Потом Герман и Мажа поехали в Лэйк-Плэсид. Там они нашли комнату в горном приюте. Все в доме было старым, но безупречным: прихожая, лестница, картины и орнаменты на полотенце с вышитой эмблемой, изготовленное в Германии — реликвия времен первой мировой войны. На широкой кровати лежали огромные подушки — как в европейских гостиницах. Окна выходили на горы. Солнце зашло и отбросило глубокие красные четырехугольники на стены.
Некоторое время спустя Герман сошел вниз позвонить. Он научил Ядвигу, как отвечать на заранее оплаченный звонок. Ядвига спросила, где он, и он назвал первое пришедшее в голову название. Вообще-то Ядвига не жаловалась, но говорила возбужденно: по ночам ей страшно; соседи будут смеяться над ней и показывать на нее пальцем. Зачем Герману так много денег? Она готова пойти работать и помогать ему, чтобы он мог побольше бывать дома, как это делают другие мужчины. Герман успокаивал ее, оправдывался и обещал отсутствовать не очень долго. Она послала ему по телефону поцелуй, и он тоже ответил ей звуком поцелуя.
Когда он вернулся наверх, Маша не желала говорить с ним. Она сказала: "Теперь я знаю правду".
"Какую правду?"
"Я слышала, как ты говорил. Тебе так не хватает ее, что ты едва можешь дождаться, пока вернешься".
"Она совсем одна. Она беспомощная".
"А я что же?"
Они молча поужинали. Маша не зажигала свет. Она дала ему яйцо всмятку, и внезапно он подумал о вечере перед Тишебов[5], о последней трапезе перед постом, которая состоит из сваренного вкрутую и посыпанного пеплом яйца, знака скорби, символа того, что счастье вполне может укатиться от человека и протухнуть, как яйцо.
Маша то жевала, то курила. Он попытался заговорить с ней, но она молчала. После ужина она прямо в одежде бросилась на кровать и свернулась калачиком, так что было трудно понять, спит она или дуется на него.

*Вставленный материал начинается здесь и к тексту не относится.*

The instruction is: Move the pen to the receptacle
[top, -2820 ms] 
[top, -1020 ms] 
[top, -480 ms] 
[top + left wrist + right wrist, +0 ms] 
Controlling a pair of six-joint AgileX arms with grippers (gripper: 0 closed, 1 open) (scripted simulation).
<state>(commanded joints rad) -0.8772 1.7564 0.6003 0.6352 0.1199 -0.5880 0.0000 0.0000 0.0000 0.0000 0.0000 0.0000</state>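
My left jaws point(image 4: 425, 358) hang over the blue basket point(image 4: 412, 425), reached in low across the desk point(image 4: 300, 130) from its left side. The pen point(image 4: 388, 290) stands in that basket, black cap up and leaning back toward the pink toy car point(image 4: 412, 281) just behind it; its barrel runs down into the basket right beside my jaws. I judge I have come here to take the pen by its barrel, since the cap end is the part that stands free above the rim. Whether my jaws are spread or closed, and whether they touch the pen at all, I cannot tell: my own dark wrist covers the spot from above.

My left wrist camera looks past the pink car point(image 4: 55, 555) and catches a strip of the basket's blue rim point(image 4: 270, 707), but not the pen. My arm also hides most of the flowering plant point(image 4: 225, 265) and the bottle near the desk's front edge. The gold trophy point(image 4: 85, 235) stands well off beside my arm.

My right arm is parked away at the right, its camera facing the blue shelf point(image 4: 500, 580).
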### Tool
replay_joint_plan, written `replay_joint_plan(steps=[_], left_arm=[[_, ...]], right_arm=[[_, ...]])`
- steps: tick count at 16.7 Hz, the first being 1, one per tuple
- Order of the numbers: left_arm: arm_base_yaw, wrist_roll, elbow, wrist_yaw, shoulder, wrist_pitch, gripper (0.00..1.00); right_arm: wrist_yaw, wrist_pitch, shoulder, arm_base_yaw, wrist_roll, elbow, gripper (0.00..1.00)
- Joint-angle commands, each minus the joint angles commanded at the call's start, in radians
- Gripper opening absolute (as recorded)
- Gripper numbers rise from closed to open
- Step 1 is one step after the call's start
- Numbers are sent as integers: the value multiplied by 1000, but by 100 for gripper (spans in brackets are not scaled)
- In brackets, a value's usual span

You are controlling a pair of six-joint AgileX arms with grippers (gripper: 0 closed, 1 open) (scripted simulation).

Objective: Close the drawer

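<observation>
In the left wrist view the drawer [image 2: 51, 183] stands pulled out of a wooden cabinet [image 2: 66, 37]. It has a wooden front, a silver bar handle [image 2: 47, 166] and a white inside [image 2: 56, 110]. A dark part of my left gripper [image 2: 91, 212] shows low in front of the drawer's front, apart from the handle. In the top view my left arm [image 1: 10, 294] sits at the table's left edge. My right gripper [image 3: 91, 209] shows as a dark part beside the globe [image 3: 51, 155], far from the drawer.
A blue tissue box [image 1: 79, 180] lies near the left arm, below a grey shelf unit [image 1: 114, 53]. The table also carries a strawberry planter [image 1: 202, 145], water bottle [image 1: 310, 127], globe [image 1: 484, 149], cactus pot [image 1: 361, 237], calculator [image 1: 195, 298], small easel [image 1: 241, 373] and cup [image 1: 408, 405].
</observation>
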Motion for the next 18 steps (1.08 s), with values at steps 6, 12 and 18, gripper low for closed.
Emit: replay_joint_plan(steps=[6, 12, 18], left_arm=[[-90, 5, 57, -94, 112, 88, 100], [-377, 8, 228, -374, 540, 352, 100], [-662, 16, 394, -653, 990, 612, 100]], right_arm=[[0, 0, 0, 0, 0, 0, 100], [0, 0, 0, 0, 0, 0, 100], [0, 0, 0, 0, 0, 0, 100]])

Герман вышел на улицу. Он брел по незнакомой улице и останавливался у витрин сувенирных магазинов: индийские куклы, вышитые золотом сандалии с деревянными подошвами, ожерелья из янтаря, китайские серьги, мексиканские браслеты. Он пришел к озеру, в котором отражалось медное небо. По берегу озера гуляли беженцы из Германии — широкоплечие мужчины и статные женщины. Они говорили о домах, делах, бирже. "В каком смысле они мои братья и сестры?", — спросил себя Герман."В чем состоит их еврейство? В чем мое?" У всех у них было только одно желание: как можно быстрее ассимилировать и избавиться от акцента. Герман не принадлежал к ним, также как не принадлежал к американским, польским или русским евреям. Как и муравей утром на столе, он отделился от общества.